**WHAT THE TASK REQUIRES:**
Restate the full set of records exactly, without adding or dropping a word.

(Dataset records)
--- START ---

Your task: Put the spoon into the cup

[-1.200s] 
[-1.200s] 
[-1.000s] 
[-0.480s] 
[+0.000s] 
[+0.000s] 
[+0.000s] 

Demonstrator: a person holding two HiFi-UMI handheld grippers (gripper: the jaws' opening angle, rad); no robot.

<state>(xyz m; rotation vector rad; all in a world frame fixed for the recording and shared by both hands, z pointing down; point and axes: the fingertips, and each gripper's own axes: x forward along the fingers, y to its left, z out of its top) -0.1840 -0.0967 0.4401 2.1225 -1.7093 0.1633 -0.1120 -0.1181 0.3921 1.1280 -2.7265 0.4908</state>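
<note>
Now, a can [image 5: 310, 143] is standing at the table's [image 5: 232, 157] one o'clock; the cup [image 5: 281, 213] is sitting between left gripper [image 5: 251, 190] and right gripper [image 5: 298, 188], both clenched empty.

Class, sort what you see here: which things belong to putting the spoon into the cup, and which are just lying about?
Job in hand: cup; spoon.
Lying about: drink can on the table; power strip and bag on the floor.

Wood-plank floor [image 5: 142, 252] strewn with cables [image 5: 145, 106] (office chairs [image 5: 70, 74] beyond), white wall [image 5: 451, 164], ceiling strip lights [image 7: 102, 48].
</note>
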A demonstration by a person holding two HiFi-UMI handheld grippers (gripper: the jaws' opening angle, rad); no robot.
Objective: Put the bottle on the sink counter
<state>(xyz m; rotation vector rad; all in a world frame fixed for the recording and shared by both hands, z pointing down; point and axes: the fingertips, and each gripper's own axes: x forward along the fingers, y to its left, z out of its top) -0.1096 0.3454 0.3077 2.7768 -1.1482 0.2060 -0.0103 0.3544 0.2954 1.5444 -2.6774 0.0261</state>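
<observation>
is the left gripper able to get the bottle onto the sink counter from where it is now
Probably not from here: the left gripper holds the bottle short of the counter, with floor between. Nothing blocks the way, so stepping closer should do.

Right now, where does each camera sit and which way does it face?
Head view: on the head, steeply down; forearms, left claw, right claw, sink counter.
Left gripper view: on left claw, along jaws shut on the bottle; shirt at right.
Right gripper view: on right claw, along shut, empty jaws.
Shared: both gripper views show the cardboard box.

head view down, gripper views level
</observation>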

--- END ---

**RESULT FOR THIS EXERCISE:**
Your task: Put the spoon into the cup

[-1.200s] 
[-1.200s] 
[-1.000s] 
[-0.480s] 
[+0.000s] 
[+0.000s] 
[+0.000s] 

Demonstrator: a person holding two HiFi-UMI handheld grippers (gripper: the jaws' opening angle, rad); no robot.

<state>(xyz m; rotation vector rad; all in a world frame fixed for the recording and shared by both hands, z pointing down; point and axes: the fingertips, and each gripper's own axes: x forward along the fingers, y to its left, z out of its top) -0.1840 -0.0967 0.4401 2.1225 -1.7093 0.1633 -0.1120 -0.1181 0.3921 1.1280 -2.7265 0.4908</state>
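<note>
Now, a can [image 5: 310, 143] is standing at the table's [image 5: 232, 157] one o'clock; the cup [image 5: 281, 213] is sitting between left gripper [image 5: 251, 190] and right gripper [image 5: 298, 188], both clenched empty.

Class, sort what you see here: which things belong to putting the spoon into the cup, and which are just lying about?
Job in hand: cup; spoon.
Lying about: drink can on the table; power strip and bag on the floor.

Wood-plank floor [image 5: 142, 252] strewn with cables [image 5: 145, 106] (office chairs [image 5: 70, 74] beyond), white wall [image 5: 451, 164], ceiling strip lights [image 7: 102, 48].
</note>
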A demonstration by a person holding two HiFi-UMI handheld grippers (gripper: the jaws' opening angle, rad); no robot.
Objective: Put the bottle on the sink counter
<state>(xyz m; rotation vector rad; all in a world frame fixed for the recording and shared by both hands, z pointing down; point and axes: the fingertips, and each gripper's own axes: x forward along the fingers, y to its left, z out of its top) -0.1096 0.3454 0.3077 2.7768 -1.1482 0.2060 -0.0103 0.3544 0.2954 1.5444 -2.6774 0.0261</state>
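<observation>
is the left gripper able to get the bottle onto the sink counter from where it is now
Probably not from here: the left gripper holds the bottle short of the counter, with floor between. Nothing blocks the way, so stepping closer should do.

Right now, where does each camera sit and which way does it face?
Head view: on the head, steeply down; forearms, left claw, right claw, sink counter.
Left gripper view: on left claw, along jaws shut on the bottle; shirt at right.
Right gripper view: on right claw, along shut, empty jaws.
Shared: both gripper views show the cardboard box.

head view down, gripper views level
</observation>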

Nothing remains to add to the answer.